TranslateProject/sources/tech/20181019 How to use Pandoc to produce a research paper.md

343 lines
16 KiB
Markdown
Raw Normal View History

2018-10-25 13:48:29 +08:00
translating by dianbanjiu
How to use Pandoc to produce a research paper
======
Learn how to manage section references, figures, tables, and more in Markdown.
![](https://opensource.com/sites/default/files/styles/image-full-size/public/lead-images/life_paperclips.png?itok=j48op49T)
This article takes a deep dive into how to produce a research paper using (mostly) [Markdown][1] syntax. We'll cover how to create and reference sections, figures (in Markdown and [LaTeX][2]) and bibliographies. We'll also discuss troublesome cases and why writing them in LaTeX is the right approach.
### Research
Research papers usually contain references to sections, figures, tables, and a bibliography. [Pandoc][3] by itself cannot easily cross-reference these, but it can leverage the [pandoc-crossref][4] filter to do the automatic numbering and cross-referencing of sections, figures, and tables.

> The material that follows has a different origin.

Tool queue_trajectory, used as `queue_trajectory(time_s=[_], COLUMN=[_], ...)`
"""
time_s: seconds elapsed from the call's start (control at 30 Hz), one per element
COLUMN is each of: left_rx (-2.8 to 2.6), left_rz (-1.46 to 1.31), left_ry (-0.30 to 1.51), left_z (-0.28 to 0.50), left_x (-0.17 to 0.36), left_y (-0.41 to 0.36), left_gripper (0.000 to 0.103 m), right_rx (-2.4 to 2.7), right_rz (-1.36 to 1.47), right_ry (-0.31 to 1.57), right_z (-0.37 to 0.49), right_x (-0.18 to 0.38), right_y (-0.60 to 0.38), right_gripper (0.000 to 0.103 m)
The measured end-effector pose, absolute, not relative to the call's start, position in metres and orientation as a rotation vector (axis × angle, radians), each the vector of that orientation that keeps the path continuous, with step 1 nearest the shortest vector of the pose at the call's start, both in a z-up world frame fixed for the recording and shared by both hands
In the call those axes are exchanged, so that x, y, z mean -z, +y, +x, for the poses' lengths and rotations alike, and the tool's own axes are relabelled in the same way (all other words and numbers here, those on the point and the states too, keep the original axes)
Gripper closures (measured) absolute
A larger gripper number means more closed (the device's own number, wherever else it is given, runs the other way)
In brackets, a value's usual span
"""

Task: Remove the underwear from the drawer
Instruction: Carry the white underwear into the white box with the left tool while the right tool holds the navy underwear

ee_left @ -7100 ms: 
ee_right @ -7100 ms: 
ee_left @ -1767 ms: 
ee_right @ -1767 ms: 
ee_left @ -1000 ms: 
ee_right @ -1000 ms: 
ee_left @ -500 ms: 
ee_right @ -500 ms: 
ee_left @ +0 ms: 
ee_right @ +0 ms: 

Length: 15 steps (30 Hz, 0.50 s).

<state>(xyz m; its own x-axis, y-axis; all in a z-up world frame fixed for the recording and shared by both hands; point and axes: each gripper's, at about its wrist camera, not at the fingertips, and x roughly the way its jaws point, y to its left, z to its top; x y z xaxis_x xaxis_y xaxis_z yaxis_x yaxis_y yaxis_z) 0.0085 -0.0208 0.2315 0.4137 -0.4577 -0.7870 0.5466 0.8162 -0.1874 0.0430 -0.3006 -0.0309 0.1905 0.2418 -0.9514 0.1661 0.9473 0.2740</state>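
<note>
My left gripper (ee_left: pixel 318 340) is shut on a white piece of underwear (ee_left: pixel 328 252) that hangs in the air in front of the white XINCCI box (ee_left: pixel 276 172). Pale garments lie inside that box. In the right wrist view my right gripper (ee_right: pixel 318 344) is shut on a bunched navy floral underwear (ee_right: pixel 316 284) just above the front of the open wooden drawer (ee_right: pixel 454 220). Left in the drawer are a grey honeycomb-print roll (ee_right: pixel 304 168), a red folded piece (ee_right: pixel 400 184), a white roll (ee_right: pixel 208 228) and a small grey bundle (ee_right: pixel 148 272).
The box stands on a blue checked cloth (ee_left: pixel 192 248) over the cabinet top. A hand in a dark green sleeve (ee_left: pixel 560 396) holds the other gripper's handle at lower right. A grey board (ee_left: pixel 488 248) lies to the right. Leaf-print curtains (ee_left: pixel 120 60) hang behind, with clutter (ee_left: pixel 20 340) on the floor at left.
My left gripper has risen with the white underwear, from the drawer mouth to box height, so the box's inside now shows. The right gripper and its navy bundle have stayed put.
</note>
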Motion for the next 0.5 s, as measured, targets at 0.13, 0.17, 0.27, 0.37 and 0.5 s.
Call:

Lets start by rewriting [an example of an educational research paper][5] originally written in LaTeX and rewrites it in Markdown (and some LaTeX) with Pandoc and pandoc-crossref.
#### Adding and referencing sections
Sections are automatically numbered and must be written using the Markdown heading H1. Subsections are written with subheadings H2-H4 (it is uncommon to need more than that). For example, to write a section titled “Implementation”, write `# Implementation {#sec:implementation}`, and Pandoc produces `3. Implementation` (or the corresponding numbered section). The title “Implementation” uses heading H1 and declares a label `{#sec:implementation}` that authors can use to refer to that section. To reference a section, type the `@` symbol followed by the label of the section and enclose it in square brackets: `[@sec:implementation]`.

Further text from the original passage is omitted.